In this study we propose a novel model for the representation of biological networks and provide algorithms for learning model parameters from experimental data. Our approach is to build an initial model based on extant biological knowledge, and refine it to increase the consistency between model predictions and experimental data. Our model encompasses networks which contain heterogeneous biological entities (mRNA, proteins, metabolites) and aims to capture diverse regulatory circuitry on several levels (metabolism, transcription, translation, post-translation and feedback loops among them).

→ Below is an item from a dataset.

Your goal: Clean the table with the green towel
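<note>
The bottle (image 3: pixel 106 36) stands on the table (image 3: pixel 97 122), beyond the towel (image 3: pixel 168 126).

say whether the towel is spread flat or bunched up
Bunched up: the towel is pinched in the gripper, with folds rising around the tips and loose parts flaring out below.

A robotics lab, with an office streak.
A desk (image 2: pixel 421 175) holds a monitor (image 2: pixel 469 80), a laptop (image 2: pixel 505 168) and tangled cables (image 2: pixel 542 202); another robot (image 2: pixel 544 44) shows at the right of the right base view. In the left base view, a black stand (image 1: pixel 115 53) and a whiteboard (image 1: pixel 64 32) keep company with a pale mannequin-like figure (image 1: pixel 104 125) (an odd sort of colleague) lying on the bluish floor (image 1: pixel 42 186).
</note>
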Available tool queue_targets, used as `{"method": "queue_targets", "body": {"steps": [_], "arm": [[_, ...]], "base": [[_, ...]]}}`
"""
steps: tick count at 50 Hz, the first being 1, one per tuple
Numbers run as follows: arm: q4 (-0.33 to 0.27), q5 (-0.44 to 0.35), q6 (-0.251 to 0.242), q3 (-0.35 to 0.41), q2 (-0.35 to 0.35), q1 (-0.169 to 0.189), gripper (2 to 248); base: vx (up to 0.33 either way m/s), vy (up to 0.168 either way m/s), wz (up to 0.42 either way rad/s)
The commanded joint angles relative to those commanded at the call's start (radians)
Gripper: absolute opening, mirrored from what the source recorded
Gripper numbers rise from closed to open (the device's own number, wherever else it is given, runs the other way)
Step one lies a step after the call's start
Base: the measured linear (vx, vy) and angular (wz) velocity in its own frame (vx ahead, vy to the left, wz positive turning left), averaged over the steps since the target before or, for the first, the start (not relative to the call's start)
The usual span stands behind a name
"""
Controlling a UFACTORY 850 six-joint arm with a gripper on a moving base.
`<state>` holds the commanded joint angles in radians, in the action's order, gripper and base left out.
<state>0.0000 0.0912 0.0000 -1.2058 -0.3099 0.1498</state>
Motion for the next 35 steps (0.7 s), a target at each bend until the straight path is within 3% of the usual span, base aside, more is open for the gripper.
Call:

Algorithmically, the study raises two basic questions: How to use the model for predictions and inference of hidden variables states, and how to extend and rectify model components. We show that these problems are hard in the biologically relevant case where the network contains cycles. We provide a prediction methodology in the presence of cycles and a polynomial time, constant factor approximation for learning the regulation of a single entity. A key feature of our approach is the ability to utilize both high throughput experimental data which measure many model entities in a single experiment, as well as specific experimental measurements of few entities or even a single one. In particular, we use together gene expression, growth phenotypes, and proteomics data.
We tested our strategy on the lysine biosynthesis pathway in yeast. We constructed a model of over 150 variables based on extensive literature survey, and evaluated it with diverse experimental data. We used our learning algorithms to propose novel regulatory hypotheses in several cases where the literature-based model was inconsistent with the experiments. We showed that our approach has better accuracy than extant methods of learning regulation.